In this exercise, the entries below include pictures. Repeat exactly the lines from the line with "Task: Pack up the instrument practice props" to the line with "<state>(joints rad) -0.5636", including both, but without the pictures.

(Data items)
"""

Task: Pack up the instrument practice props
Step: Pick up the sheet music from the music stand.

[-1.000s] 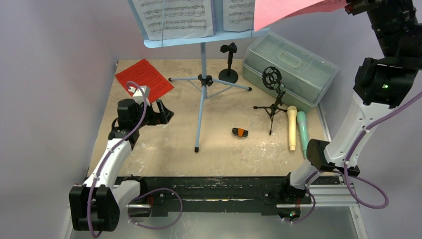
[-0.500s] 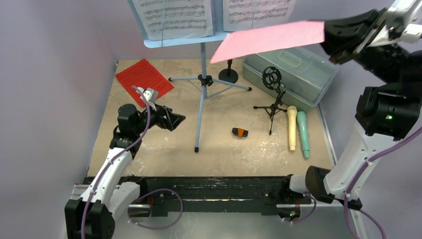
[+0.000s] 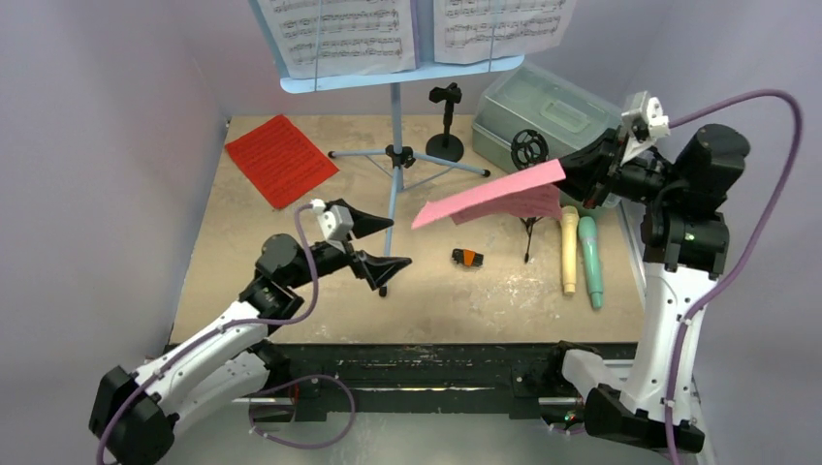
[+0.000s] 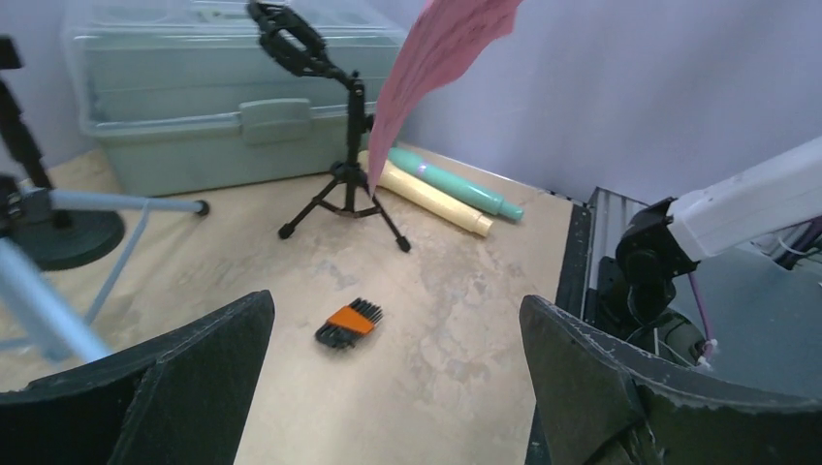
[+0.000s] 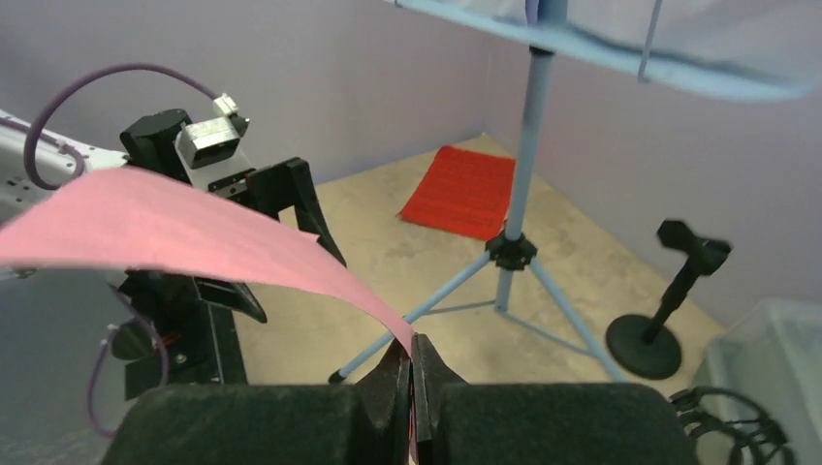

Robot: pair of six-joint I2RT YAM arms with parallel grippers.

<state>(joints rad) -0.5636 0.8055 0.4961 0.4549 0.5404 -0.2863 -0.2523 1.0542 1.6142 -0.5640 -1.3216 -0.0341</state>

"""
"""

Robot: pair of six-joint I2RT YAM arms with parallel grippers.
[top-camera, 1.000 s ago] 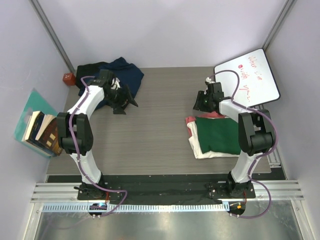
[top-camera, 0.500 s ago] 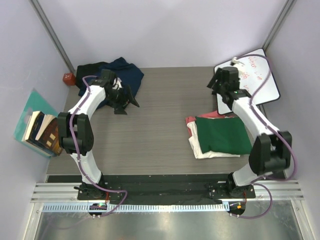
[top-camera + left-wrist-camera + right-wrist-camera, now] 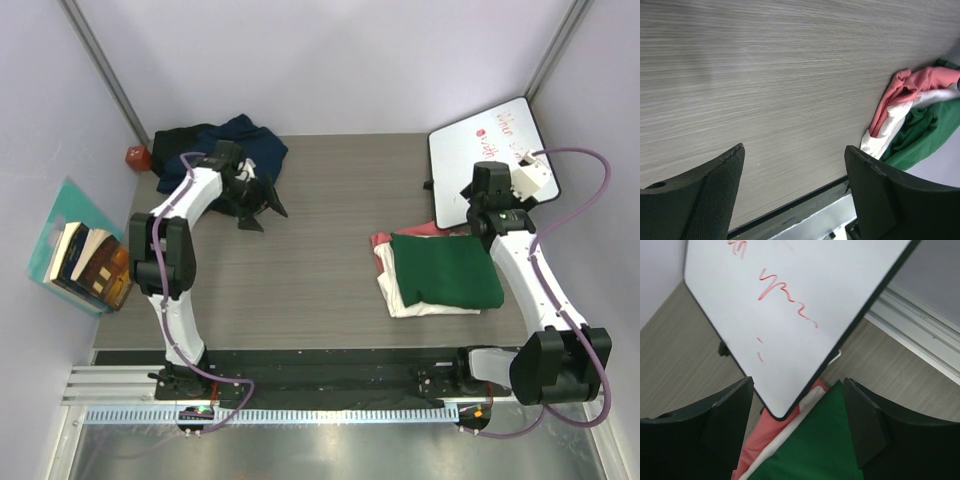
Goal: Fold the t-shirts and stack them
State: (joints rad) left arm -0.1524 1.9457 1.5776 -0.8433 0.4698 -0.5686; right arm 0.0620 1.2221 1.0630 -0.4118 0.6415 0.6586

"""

Result
Task: Pack up the instrument practice props
Step: Pick up the sheet music from the music stand.

[-1.000s] 
[-0.500s] 
[+0.000s] 
[+0.000s] 
[+0.000s] 

Robot: pair of six-joint I2RT YAM arms with parallel grippers.

<state>(joints rad) -0.5636 0.8055 0.4961 0.4549 0.5404 -0.2863 -0.2523 1.0542 1.6142 -0.5640 -1.3216 -0.0341</state>

There is nothing more to the output.